Vargas Llosa no es, ni de lejos, un escritor que se quede callado ante cualquier asunto más allá de la literatura, en particular ante cuestiones políticas: su obra misma está girando siempre en torno a la política y al sexo. Fue un activo promotor del comunismo y de Castro como su representante máximo en América Latina y luego decidió que todo lo que venía defendiendo no era, después de tanto, lo correcto y dio un giro hacia el pragmatismo; por eso lo odian las élites intelectuales bien intencionadas de todo el mundo; se ha enfrentado a Chávez, pero también criticó a Videla, y con eso se ha ganado la animadversión de los socialistas. Ha criticado el terrorismo árabe y los excesos aliados en Irak, pero también ha defendido a Palestina y la caída de Sadam, por eso se lo ubica como defensor del imperialismo. En círculos extremistas se descalifica cotidianamente a la literatura por haber sido escrita por "reaccionarios". Para mucha gente la imagen que salta al oír el nombre de Mario Vargas Llosa, no es la de don Rigoberto divagando entre la realidad y la fantasía en su casa de Lima, o la de Alejandro Mayta tratando de cambiar al mundo mientras lucha por ocultar su homosexualidad ante sus amigos utopistas, tampoco la del precoz Fonchito descubriendo el amor en brazos de su madrastra; ellos piensan siempre en política. Lástima, porque se pierden del escritor vivo más completo, original e inteligente en lengua española. 

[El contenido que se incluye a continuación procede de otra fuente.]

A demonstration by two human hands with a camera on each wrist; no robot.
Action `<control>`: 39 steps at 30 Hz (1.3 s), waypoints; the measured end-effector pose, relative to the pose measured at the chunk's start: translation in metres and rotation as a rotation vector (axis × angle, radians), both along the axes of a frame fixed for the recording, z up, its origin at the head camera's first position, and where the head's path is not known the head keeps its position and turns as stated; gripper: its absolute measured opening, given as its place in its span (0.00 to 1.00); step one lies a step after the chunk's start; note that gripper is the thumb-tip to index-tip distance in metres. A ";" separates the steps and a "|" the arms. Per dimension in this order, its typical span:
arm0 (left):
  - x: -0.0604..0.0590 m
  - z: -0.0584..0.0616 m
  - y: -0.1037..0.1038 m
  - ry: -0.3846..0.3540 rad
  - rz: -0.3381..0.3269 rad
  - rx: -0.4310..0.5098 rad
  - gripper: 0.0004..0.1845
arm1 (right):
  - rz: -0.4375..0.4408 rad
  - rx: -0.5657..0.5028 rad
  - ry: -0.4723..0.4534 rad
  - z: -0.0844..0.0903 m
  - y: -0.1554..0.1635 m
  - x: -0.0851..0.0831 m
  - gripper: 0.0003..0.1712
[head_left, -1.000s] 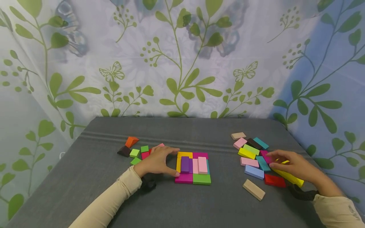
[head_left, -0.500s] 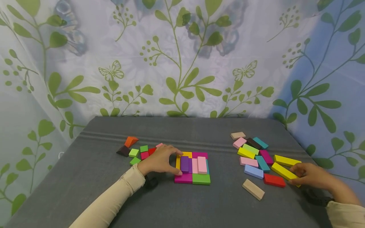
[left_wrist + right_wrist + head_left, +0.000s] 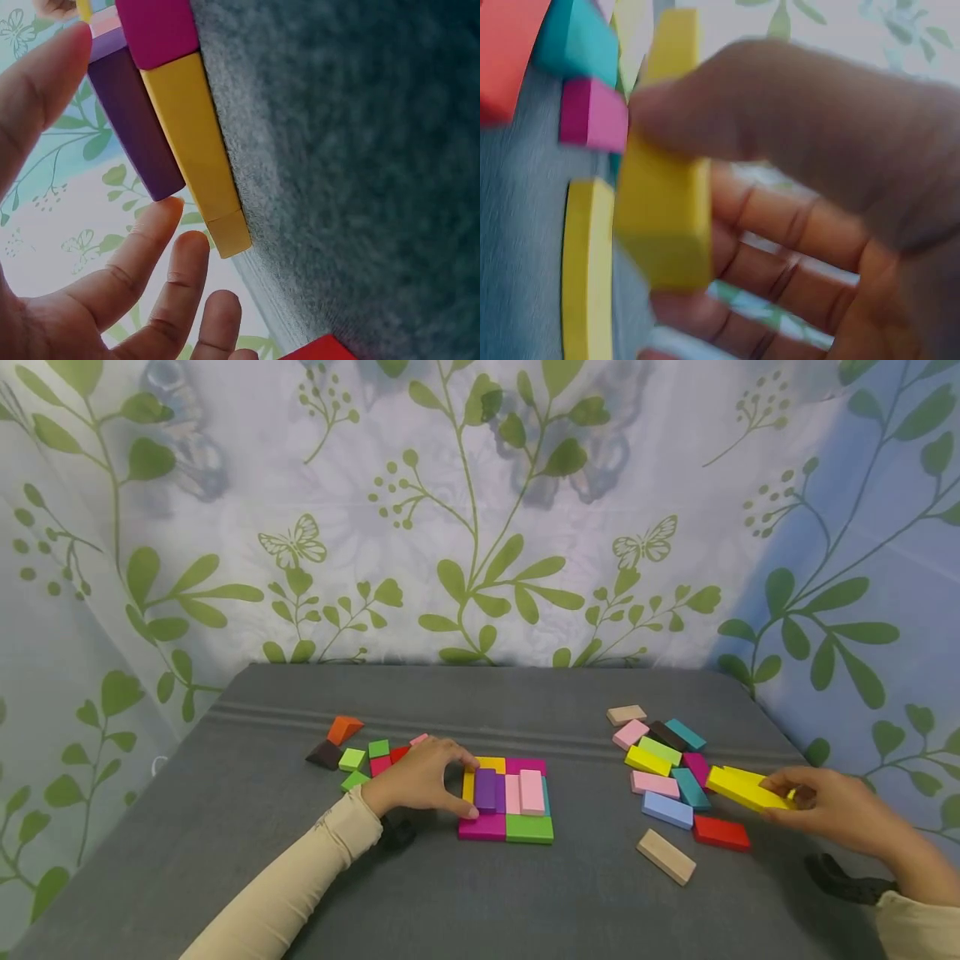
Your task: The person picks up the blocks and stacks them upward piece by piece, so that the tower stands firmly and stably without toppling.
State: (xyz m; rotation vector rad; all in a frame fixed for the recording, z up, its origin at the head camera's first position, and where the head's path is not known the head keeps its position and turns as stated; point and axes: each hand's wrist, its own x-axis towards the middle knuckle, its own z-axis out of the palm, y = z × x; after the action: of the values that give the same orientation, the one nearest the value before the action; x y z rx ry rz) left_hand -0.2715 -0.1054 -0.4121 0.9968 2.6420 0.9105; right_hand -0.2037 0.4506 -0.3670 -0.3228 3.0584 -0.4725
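Note:
Several coloured wooden blocks form a square in the middle of the table. A purple block point(image 3: 486, 791) and a pink block point(image 3: 532, 792) lie on top of it. My left hand point(image 3: 423, 779) reaches in from the left, thumb and index fingertips at the two ends of the purple block; its other fingers spread loosely in the left wrist view. Magenta point(image 3: 157, 30) and yellow-orange point(image 3: 191, 139) blocks show beside it there. On the right, my right hand point(image 3: 836, 806) pinches a long yellow block point(image 3: 664, 217) between thumb and fingers. Another yellow block point(image 3: 587, 277) lies below it.
Loose blocks lie around the right hand's side, among them a red one point(image 3: 722, 832), a light blue one point(image 3: 667, 810) and a plain wood one point(image 3: 666, 857). Smaller blocks, including an orange triangular one point(image 3: 345, 729), sit left of the square. A patterned curtain point(image 3: 480, 527) hangs behind.
My right hand has moved right from over the magenta block to a long yellow block, gripped it and raised it. My left hand has shifted slightly right, onto the purple block's ends.

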 end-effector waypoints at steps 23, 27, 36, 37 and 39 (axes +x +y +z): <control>-0.003 0.008 -0.002 -0.027 0.000 0.000 0.33 | 0.361 -0.336 0.223 -0.010 -0.120 -0.037 0.19; -0.005 0.008 -0.002 -0.029 -0.002 -0.003 0.33 | 0.394 -0.405 0.190 -0.014 -0.134 -0.044 0.18; -0.008 0.008 -0.003 -0.034 -0.001 -0.027 0.32 | 0.464 -0.495 0.103 -0.019 -0.173 -0.058 0.15; -0.008 0.009 -0.003 -0.035 -0.001 -0.026 0.32 | 0.464 -0.503 0.087 -0.019 -0.178 -0.059 0.15; -0.010 0.009 -0.003 -0.030 -0.004 -0.027 0.32 | 0.460 -0.509 0.060 -0.020 -0.187 -0.062 0.14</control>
State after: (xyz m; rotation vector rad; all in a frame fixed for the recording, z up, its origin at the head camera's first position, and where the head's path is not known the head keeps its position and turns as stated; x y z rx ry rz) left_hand -0.2811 -0.1087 -0.4034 0.9743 2.6200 0.8791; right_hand -0.2653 0.2635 -0.3866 -1.0325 2.7263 -1.2039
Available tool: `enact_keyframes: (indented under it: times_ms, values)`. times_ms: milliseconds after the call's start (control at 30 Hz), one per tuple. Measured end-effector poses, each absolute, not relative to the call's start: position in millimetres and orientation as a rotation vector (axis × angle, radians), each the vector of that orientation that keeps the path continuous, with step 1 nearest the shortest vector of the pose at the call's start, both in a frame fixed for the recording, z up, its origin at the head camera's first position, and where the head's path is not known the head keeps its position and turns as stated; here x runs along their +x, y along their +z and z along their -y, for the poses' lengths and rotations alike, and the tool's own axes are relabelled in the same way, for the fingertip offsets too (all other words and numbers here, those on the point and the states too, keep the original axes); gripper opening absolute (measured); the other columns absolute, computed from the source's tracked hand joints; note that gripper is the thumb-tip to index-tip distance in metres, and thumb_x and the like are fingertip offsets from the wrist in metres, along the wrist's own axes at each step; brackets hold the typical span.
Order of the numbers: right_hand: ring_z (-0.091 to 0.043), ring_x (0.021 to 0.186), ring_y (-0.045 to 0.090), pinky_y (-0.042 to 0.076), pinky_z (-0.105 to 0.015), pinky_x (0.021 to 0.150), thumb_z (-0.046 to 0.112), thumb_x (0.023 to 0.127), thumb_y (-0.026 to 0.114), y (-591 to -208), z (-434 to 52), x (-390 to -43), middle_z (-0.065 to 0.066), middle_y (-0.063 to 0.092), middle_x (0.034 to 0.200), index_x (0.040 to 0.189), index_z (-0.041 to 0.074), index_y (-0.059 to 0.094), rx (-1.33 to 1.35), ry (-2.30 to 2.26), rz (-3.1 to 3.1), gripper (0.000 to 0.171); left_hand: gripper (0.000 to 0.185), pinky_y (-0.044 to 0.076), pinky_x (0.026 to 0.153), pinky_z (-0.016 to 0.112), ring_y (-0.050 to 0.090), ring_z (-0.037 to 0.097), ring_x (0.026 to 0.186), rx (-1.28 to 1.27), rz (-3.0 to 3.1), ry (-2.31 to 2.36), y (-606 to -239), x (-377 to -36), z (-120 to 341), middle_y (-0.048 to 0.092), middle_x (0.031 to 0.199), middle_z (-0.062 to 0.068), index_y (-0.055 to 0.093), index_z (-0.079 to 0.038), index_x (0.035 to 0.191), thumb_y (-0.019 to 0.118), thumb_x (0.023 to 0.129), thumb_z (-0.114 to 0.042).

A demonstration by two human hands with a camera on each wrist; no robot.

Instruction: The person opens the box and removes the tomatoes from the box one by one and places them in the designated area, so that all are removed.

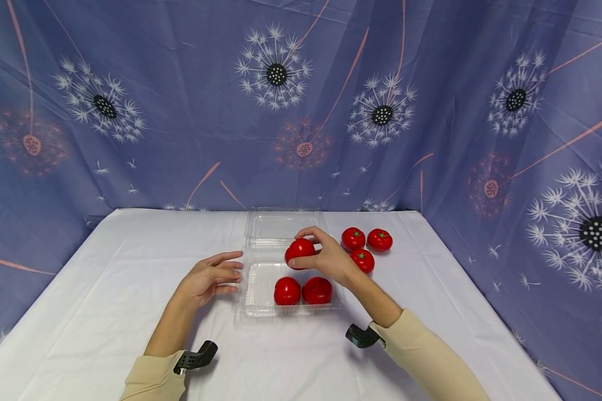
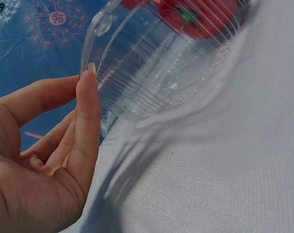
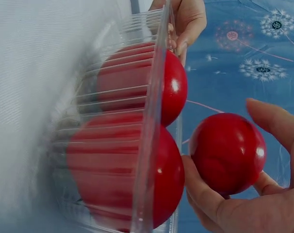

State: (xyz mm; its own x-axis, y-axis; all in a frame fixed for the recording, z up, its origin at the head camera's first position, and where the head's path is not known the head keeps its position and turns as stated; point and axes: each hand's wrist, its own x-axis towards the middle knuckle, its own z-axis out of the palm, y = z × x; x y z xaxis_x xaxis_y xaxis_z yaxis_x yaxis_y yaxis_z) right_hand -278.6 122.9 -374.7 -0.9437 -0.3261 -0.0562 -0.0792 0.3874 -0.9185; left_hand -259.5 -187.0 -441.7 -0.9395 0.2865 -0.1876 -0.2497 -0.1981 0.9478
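Note:
My right hand (image 1: 331,259) holds a red tomato (image 1: 300,253) between thumb and fingers, above the back right of a clear plastic clamshell container (image 1: 261,284). Two more tomatoes sit in the container's front right, one (image 1: 287,291) beside the other (image 1: 317,290). At the container's left edge is my left hand (image 1: 205,278). In the left wrist view, its thumb (image 2: 89,104) and index finger pinch the rim. The right wrist view shows the held tomato (image 3: 228,153) just past the rim, with fingers around it.
Three tomatoes with green stems lie together on the white cloth right of the container: one (image 1: 353,239) at the back left, one (image 1: 379,240) at the back right and one (image 1: 363,260) in front. The container's lid (image 1: 283,225) lies folded back toward the patterned curtain (image 1: 205,111).

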Motion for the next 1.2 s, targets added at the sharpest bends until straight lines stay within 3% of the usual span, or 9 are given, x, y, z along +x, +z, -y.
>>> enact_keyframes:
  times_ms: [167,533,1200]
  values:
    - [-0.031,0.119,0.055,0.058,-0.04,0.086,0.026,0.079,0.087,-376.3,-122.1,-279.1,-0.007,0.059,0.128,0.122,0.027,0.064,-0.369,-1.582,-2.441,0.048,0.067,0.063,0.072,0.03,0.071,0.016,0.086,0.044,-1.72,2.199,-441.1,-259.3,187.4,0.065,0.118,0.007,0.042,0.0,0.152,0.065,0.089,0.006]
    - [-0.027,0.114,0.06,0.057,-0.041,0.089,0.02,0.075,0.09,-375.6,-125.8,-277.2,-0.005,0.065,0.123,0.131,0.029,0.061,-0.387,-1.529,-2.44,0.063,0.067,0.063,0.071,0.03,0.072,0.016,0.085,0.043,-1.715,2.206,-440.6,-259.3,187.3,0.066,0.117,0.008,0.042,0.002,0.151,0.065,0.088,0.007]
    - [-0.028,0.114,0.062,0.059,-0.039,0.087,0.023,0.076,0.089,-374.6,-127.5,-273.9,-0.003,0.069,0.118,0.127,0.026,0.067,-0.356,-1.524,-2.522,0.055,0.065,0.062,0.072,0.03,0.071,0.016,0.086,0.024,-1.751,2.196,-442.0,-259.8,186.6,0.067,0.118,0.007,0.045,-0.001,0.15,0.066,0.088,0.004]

Carl Sagan se cansó de decirlo, no se debe juzgar a la persona, se debe juzgar la idea; a pesar de que se esté a favor o en contra de sus opiniones políticas, es innegable la calidad de Vargas Llosa como escritor y no es justo mezclar una cosa con otra. Después de muchos años la fundación Nobel se ha librado de repetir la injusticia que cometió con Borges al concederle al peruano su premio de literatura. Después de todo, si el hombre de la vida real no nos gusta, podemos empujarlo de nuevo a la solapa del libro y disfrutar, sin prejuicios ni odios sin sentido, de su literatura.